Parecía estar completamente en blanco.
—Me gustaría disponer de un buen fuego de leña —chisporroteó el demonio de fuego—. Veo que tienen uno precioso aquí. Es cuanto necesito. Por cierto, señora, me llamo Calcifer.
Tanto la princesa como el hombre gris parecían aliviados. La princesa dijo:
—Sí, por supuesto. Creo que nos conocimos en Ingary, hace dos años.
—¿Y quién es el otro pequeño? —preguntó el Rey alegremente.
—Zophie ez mi tía —respondió el pequeño con un dulce ceceo y elevando su vista y su cara angelical hacia el Rey.
La señora Pendragon lo miró muy enfadada.
—Encantado de conocerte —dijo el Rey—. Y ¿cómo te llamas, hombrecito?
—Twinkle —susurró el niño, dejando que los rizos rubios le cubriesen el rostro con timidez.
—Coge una pasta, Twinkle —le ofreció el Rey cariñosamente al tiempo que sostenía el plato.
—Graziaz —asintió Twinkle agradecido, y cogió una pasta.
En ese momento, Morgan extendió una ansiosa mano regordeta y dijo con voz grave: «¡Yo, yo, yo!», hasta que el Rey le dio una pasta a él también. La señora Pendragon sentó a Morgan en un sofá para que se la comiese. Sim miró alrededor y, con mucha eficiencia, le llevó un trapo del carrito. Quedó empapado de mantequilla casi al momento. Morgan miró a Sim, a la princesa, a la dama de compañía y al canciller con su cara brillante.
—Padtel —dijo—. Padtel dico.
Mientras esto ocurría, Charmain se dio cuenta de que la señora Pendragon había atrapado de algún modo a Twinlde tras el sofá en el que estaba sentada. No pudo evitar oír que la señora Pendragon le preguntaba:
—Pero ¿qué te crees que estás haciendo, Howl?
Su voz sonaba tan agresiva que Waif saltó al regazo de Charmain en busca de protección.
—Ze olvidaron de invitarme —respondió la dulce voz de Twinkle—. Ezo ez una tontería. Tú no puedez zoluzionar ezto zola, Zophie. Me necezitaz.
—No, no te necesito —replicó Sophie—. Y ¿es imprescindible que cecees?
—Zí—dijo Twinkle.
—¡Oh! —dijo Sophie—. No tiene gracia, Howl. Y has traído a Morgan…
—Te lo he dicho —la interrumpió Twinkle—. Morgan no ha parado de llorar dezde el momento que te haz ido. ¡Pregúntazelo a Calcifer zi no me creez!
—Calcifer es tan malo como tú —le espetó Sophie con rabia—. No me creo que ninguno de los dos haya intentando pararlo. ¿Verdad? ¡Sólo estabais esperando una excusa para montar esta… esta mascarada frente a la pobre princesa Hilda!
—Noz necezita, Zophie —dijo Twinkle con franqueza.

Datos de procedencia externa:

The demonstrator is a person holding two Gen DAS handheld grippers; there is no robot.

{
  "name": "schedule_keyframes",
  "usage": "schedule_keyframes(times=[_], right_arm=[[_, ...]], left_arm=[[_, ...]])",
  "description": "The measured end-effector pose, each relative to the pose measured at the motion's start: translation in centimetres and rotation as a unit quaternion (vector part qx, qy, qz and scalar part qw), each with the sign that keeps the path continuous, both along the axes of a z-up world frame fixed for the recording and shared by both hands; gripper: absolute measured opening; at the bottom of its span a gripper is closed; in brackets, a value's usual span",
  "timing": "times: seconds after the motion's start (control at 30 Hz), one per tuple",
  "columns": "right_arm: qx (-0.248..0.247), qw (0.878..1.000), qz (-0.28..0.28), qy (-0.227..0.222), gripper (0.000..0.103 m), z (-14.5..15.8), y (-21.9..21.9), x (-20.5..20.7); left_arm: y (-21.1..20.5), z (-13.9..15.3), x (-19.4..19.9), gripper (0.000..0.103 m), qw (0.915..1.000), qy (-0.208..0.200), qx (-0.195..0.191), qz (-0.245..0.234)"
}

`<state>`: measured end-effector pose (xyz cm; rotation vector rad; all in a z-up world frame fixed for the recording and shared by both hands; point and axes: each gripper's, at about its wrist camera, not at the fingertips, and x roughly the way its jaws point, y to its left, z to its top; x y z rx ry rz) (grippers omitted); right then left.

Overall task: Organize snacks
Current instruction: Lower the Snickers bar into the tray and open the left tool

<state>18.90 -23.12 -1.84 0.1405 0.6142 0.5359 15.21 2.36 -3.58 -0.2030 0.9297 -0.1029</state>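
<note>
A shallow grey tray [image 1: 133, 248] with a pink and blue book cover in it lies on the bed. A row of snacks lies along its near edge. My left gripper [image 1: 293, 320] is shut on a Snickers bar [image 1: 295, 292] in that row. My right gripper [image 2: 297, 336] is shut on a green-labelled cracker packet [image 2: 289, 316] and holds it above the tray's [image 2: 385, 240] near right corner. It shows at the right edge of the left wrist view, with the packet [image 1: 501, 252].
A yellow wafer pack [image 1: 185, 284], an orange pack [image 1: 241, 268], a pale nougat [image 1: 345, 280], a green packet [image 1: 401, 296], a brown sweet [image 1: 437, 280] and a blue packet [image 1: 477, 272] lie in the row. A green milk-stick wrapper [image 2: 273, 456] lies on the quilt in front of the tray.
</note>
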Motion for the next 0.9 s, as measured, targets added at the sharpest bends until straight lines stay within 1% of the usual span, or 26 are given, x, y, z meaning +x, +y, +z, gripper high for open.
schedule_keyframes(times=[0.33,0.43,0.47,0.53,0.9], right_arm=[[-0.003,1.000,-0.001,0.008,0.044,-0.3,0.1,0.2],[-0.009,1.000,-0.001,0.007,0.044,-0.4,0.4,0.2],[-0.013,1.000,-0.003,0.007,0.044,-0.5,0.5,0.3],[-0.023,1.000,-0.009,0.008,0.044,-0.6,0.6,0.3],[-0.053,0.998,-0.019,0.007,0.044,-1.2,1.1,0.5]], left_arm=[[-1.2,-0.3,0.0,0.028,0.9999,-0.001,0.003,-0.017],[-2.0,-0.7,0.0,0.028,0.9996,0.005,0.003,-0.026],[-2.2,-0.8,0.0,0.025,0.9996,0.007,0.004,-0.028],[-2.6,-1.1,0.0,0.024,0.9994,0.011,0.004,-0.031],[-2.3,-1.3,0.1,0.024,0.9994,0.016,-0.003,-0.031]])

Charmain estaba bastante fascinada con aquella conversación, pero por desgracia Morgan buscó a su madre y, entonces, vio a Waif temblando sobre las rodillas de Charmain. Al grito de «¡Un peddol» se deslizó del sofá, chafando el trapo al hacerlo, y se apresuró hacia Waif con las manos llenas de mantequilla por delante. Waif saltó desesperada a la parte trasera del sofá, donde se quedó dando ladridos. Ladridos que parecían la versión aguda de alguien con un resfriado seco. Charmain se vio obligada a coger a Waif y apartarse, lejos del alcance de Morgan, de modo que cuanto oyó después de la extraña conversación tras el sofá de la señora Pendragon fue que esta le decía a Twinkle (¿o era Howl?) que se iría a la cama sin cenar, y Twinkle respondía: «Ni ze te ocurra» con voz desafiante.